For Derridists and their sort, the issue of miscommuniation it is not just as duck says, a product of setting the “conceptual bar too high”, a kind of “we are just asking too much from communication in the first place”. It is more gaining a space for critiquing occasions where the bar doesn’t seem high at all, where we seem to see unproblematically (but thoroughly culturally invested) into the minds of others, and come to know “just what they are thinking”.

It is absolutely essential, and combinatory, that we understand what other people are thinking, but but something more than just “communicating” has happened when we do so. Keeping track of this more, is what I believe Derrida (and others) are after. When the world coheres, it is “our” world.

I thought this topic is worth posting, as it actually shows a kind of Davidsonian truth, one that undercuts Derrida’s point to some degree (all “knowing” is not simply a “presencing”, but also is a bodily “doing”).
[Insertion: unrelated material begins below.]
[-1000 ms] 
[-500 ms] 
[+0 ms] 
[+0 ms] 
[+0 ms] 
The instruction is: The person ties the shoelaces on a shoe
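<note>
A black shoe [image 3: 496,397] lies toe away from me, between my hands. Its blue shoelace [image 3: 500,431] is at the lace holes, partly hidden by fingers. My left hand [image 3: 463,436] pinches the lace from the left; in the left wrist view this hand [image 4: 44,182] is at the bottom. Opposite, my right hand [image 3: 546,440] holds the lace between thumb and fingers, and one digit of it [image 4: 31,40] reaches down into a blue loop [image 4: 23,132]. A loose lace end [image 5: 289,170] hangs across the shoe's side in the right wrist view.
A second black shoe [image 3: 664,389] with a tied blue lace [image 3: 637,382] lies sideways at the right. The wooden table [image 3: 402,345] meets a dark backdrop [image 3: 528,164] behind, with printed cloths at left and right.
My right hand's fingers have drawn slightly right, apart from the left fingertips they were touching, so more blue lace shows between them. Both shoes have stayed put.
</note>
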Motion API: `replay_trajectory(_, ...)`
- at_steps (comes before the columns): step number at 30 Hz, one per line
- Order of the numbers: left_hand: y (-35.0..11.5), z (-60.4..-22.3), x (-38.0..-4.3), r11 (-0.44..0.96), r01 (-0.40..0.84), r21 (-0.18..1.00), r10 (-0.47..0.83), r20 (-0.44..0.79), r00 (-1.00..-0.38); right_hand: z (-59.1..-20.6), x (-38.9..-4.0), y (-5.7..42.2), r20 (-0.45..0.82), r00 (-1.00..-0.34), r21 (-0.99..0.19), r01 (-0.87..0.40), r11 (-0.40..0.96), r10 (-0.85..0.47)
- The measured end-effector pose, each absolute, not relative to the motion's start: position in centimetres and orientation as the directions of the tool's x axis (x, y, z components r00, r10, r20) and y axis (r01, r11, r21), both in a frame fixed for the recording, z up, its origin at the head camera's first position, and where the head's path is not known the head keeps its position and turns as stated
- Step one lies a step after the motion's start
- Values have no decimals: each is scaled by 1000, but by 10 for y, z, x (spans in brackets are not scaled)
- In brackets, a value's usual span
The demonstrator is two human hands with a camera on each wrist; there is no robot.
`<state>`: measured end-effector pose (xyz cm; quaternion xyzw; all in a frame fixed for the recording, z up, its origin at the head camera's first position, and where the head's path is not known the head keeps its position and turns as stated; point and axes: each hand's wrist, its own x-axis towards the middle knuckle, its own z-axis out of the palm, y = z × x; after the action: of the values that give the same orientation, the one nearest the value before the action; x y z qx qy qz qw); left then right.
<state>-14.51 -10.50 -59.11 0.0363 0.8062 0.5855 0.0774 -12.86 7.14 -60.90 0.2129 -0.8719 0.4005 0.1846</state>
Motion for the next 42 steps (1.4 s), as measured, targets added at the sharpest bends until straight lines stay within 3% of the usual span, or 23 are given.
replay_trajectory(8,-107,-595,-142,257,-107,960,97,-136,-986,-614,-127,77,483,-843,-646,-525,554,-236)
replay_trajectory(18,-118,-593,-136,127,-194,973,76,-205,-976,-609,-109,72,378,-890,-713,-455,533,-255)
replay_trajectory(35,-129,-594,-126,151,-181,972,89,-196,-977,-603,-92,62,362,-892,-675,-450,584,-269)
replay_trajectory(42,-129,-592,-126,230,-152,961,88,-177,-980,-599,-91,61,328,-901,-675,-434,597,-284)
When describers of communicablity have difficulty accepting what a skeptic about communication has to say, it very well may be that they mean different things when talking about what “communication” is. What communication is, is both a homogenizing process (“if you become enough like me, you would agree with me”) and a self-transformative process (“if I become enough like you, I would agree with you”). It touches on the very boundaries of, and experience of “the self”, our perimeters of coherence and perception. I think that duck was very right in his intuition to refer to the “lions and tigers and bears” of rupture in communication. For such creatures can very well be the playthings of adult-child fantasy; Derrida, at his worst, can be seen as playing a tedious and impish game of “gotcha” and pin-the-phallus-on-the-argument-donkey. But ruptures in communication also can be, and do in history become, the very real terrors which help construct our Emerald City of “transparent minds”, for better or worse.


So is it wrong to ask, What is in the basement of the Emerald City of communication?